Extracted data entries:
# # # #

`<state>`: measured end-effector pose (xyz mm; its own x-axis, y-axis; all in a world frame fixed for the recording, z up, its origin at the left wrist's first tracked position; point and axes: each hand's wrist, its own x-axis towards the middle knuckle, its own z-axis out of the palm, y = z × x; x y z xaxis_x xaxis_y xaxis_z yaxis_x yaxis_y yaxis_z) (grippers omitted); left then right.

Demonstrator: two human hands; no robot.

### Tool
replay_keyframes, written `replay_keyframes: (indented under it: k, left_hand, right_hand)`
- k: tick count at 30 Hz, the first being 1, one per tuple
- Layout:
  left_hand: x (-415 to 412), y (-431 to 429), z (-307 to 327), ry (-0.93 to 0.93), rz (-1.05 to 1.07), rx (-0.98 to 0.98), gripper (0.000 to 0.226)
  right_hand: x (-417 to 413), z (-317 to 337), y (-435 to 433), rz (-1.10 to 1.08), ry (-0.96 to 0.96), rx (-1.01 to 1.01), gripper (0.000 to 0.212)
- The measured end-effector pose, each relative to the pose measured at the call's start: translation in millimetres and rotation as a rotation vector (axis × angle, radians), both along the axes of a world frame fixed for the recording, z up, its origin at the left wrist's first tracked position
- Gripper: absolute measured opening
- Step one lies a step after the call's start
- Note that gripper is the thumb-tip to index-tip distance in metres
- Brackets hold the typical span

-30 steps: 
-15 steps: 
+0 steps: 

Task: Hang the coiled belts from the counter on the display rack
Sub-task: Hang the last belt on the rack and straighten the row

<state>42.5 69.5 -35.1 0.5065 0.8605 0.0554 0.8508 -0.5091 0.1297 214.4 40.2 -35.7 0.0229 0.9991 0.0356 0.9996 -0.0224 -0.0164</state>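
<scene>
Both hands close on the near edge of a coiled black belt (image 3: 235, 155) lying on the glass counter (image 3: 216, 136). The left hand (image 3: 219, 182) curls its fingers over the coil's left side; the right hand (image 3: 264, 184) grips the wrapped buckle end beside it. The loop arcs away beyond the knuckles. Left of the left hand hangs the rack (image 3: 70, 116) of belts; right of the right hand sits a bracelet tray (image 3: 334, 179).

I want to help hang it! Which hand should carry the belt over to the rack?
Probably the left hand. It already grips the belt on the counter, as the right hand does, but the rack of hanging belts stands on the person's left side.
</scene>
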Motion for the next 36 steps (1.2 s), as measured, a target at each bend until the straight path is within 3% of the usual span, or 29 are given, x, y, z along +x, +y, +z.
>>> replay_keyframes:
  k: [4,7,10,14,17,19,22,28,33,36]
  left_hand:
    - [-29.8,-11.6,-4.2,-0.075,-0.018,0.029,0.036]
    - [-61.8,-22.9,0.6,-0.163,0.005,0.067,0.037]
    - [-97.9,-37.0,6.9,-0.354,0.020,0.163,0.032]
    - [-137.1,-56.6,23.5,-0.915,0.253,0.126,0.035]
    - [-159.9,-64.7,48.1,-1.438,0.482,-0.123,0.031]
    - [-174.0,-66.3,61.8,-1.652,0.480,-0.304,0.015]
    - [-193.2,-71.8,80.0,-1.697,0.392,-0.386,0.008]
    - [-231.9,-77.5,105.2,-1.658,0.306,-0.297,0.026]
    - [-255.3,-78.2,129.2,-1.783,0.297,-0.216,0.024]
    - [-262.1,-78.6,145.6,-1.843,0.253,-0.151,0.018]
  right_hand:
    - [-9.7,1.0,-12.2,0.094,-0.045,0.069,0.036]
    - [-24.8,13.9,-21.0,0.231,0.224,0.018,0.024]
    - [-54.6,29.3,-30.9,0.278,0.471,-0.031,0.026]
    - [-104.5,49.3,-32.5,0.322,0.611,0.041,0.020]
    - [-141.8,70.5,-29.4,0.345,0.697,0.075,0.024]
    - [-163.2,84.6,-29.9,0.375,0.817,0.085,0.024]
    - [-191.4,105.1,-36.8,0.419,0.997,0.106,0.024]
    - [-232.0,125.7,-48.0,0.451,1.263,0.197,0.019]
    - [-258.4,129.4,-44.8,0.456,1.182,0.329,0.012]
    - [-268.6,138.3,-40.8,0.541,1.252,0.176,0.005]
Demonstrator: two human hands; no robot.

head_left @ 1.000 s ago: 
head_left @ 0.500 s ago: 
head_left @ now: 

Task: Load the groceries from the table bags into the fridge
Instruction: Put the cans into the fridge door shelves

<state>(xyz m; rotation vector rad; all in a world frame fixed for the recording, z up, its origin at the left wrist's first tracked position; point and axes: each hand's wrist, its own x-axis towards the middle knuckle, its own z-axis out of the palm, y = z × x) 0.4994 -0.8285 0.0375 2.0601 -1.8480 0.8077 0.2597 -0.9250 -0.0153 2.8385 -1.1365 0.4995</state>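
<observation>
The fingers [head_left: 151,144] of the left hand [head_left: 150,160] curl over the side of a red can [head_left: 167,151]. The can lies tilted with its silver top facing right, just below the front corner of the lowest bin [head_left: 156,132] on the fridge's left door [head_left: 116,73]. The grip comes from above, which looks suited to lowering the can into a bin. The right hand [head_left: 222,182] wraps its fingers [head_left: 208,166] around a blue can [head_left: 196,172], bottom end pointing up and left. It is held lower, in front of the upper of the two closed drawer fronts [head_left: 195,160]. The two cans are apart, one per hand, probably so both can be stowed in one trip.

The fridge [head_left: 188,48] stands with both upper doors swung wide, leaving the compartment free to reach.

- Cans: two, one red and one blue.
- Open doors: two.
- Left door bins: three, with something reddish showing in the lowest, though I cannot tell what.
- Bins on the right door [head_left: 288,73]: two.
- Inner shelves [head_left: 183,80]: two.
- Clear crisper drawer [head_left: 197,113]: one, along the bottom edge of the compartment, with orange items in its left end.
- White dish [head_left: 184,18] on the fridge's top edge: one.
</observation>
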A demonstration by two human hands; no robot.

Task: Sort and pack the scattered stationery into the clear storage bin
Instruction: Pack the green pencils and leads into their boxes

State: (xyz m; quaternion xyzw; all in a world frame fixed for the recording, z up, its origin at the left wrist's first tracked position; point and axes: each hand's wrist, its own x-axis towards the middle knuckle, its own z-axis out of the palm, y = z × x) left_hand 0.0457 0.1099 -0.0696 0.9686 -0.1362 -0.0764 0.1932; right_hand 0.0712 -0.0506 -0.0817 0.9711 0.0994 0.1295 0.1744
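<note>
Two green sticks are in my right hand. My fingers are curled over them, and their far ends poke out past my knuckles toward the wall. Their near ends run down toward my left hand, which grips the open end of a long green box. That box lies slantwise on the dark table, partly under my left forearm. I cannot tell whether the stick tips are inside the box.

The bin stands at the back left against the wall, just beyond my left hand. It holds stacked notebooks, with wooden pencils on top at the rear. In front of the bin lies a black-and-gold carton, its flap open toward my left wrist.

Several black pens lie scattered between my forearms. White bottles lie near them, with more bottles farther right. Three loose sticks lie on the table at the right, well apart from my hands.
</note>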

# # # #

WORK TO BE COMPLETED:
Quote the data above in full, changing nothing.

OUTPUT FOR THIS EXERCISE:
`<state>`: measured end-effector pose (xyz mm; its own x-axis, y-axis; all in a world frame fixed for the recording, z up, its origin at the left wrist's first tracked position; point and axes: each hand's wrist, its own x-axis towards the middle knuckle, its own z-axis out of the palm, y = z × x; x y z xaxis_x xaxis_y xaxis_z yaxis_x yaxis_y yaxis_z) (grippers omitted); left then right.

Demonstrator: two human hands; no robot.

### Tool
replay_keyframes, written `replay_keyframes: (indented under it: k, left_hand, right_hand)`
- k: tick count at 30 Hz, the first being 1, one per tuple
- Layout:
  left_hand: x (-415 to 412), y (-431 to 429), z (-307 to 327), ry (-0.93 to 0.93), rz (-1.05 to 1.07), rx (-0.98 to 0.98), gripper (0.000 to 0.226)
  right_hand: x (-417 to 413), z (-317 to 337), y (-435 to 433), rz (-1.10 to 1.08), ry (-0.96 to 0.96), rx (-1.01 to 1.01), gripper (0.000 to 0.212)
- The measured end-effector pose, each relative to the pose measured at the call's start: translation in millimetres and rotation as a rotation vector (axis × angle, radians), both along the axes of a world frame fixed for the recording, z up, its origin at the left wrist's first tracked position
- Gripper: absolute measured opening
- Step one lies a step after the call's start
- Note that gripper is the thumb-tip to index-tip distance in metres
- Brackets hold the typical span

-30 steps: 
-15 steps: 
+0 steps: 

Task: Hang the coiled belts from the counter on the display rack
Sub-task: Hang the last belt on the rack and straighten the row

<state>42.5 69.5 -35.1 0.5065 0.8605 0.0554 0.8508 -0.5091 0.1297 214.4 40.2 -35.7 0.0229 0.9991 0.0356 0.9996 -0.0224 -0.0164</state>
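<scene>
Both hands close on the near edge of a coiled black belt (image 3: 235, 155) lying on the glass counter (image 3: 216, 136). The left hand (image 3: 219, 182) curls its fingers over the coil's left side; the right hand (image 3: 264, 184) grips the wrapped buckle end beside it. The loop arcs away beyond the knuckles. Left of the left hand hangs the rack (image 3: 70, 116) of belts; right of the right hand sits a bracelet tray (image 3: 334, 179).

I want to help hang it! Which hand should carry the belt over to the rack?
Probably the left hand. It already grips the belt on the counter, as the right hand does, but the rack of hanging belts stands on the person's left side.
</scene>
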Motion for the next 36 steps (1.2 s), as measured, a target at each bend until the straight path is within 3% of the usual span, or 29 are given, x, y, z along +x, +y, +z.
>>> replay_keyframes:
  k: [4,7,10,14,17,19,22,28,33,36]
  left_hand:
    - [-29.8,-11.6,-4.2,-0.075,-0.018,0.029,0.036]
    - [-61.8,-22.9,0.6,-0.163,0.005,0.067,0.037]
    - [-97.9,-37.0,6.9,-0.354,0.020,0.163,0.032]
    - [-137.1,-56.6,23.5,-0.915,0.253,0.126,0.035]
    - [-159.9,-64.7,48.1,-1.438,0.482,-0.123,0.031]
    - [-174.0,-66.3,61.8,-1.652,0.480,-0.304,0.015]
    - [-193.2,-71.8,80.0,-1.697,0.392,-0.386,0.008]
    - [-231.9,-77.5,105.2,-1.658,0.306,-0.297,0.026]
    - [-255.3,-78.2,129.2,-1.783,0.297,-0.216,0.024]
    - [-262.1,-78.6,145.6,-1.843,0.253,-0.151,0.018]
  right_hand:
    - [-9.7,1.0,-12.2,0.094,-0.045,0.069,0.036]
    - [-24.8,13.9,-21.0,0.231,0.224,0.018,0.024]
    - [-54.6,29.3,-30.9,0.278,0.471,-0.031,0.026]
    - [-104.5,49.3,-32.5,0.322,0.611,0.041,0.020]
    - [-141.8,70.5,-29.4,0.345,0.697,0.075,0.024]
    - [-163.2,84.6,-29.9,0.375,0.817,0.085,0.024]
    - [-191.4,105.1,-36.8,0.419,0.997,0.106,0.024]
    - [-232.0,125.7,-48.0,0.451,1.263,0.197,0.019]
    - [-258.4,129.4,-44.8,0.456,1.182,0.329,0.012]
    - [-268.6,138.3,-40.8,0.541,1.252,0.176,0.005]
Demonstrator: two human hands; no robot.

head_left @ 1.000 s ago: 
head_left @ 0.500 s ago: 
head_left @ now: 

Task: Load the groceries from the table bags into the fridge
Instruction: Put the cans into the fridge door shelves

<state>(xyz m; rotation vector rad; all in a world frame fixed for the recording, z up, its origin at the left wrist's first tracked position; point and axes: each hand's wrist, its own x-axis towards the middle knuckle, its own z-axis out of the palm, y = z × x) 0.4994 -0.8285 0.0375 2.0601 -1.8480 0.8077 0.2597 -0.9250 -0.0153 2.8385 -1.1365 0.4995</state>
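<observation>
The fingers [head_left: 151,144] of the left hand [head_left: 150,160] curl over the side of a red can [head_left: 167,151]. The can lies tilted with its silver top facing right, just below the front corner of the lowest bin [head_left: 156,132] on the fridge's left door [head_left: 116,73]. The grip comes from above, which looks suited to lowering the can into a bin. The right hand [head_left: 222,182] wraps its fingers [head_left: 208,166] around a blue can [head_left: 196,172], bottom end pointing up and left. It is held lower, in front of the upper of the two closed drawer fronts [head_left: 195,160]. The two cans are apart, one per hand, probably so both can be stowed in one trip.

The fridge [head_left: 188,48] stands with both upper doors swung wide, leaving the compartment free to reach.

- Cans: two, one red and one blue.
- Open doors: two.
- Left door bins: three, with something reddish showing in the lowest, though I cannot tell what.
- Bins on the right door [head_left: 288,73]: two.
- Inner shelves [head_left: 183,80]: two.
- Clear crisper drawer [head_left: 197,113]: one, along the bottom edge of the compartment, with orange items in its left end.
- White dish [head_left: 184,18] on the fridge's top edge: one.
</observation>
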A demonstration by two human hands; no robot.

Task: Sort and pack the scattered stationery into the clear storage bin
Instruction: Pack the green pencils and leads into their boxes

State: (xyz m; quaternion xyzw; all in a world frame fixed for the recording, z up, its origin at the left wrist's first tracked position; point and axes: each hand's wrist, its own x-axis towards the middle knuckle, its own z-axis out of the palm, y = z × x) left_hand 0.0457 0.1099 -0.0696 0.9686 -0.1362 -0.0764 0.1932; right_hand 0.0712 -0.0506 -0.0817 0.9711 0.0994 0.1295 0.1744
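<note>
Two green sticks are in my right hand. My fingers are curled over them, and their far ends poke out past my knuckles toward the wall. Their near ends run down toward my left hand, which grips the open end of a long green box. That box lies slantwise on the dark table, partly under my left forearm. I cannot tell whether the stick tips are inside the box.

The bin stands at the back left against the wall, just beyond my left hand. It holds stacked notebooks, with wooden pencils on top at the rear. In front of the bin lies a black-and-gold carton, its flap open toward my left wrist.

Several black pens lie scattered between my forearms. White bottles lie near them, with more bottles farther right. Three loose sticks lie on the table at the right, well apart from my hands.
</note>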

With that, the output is complete.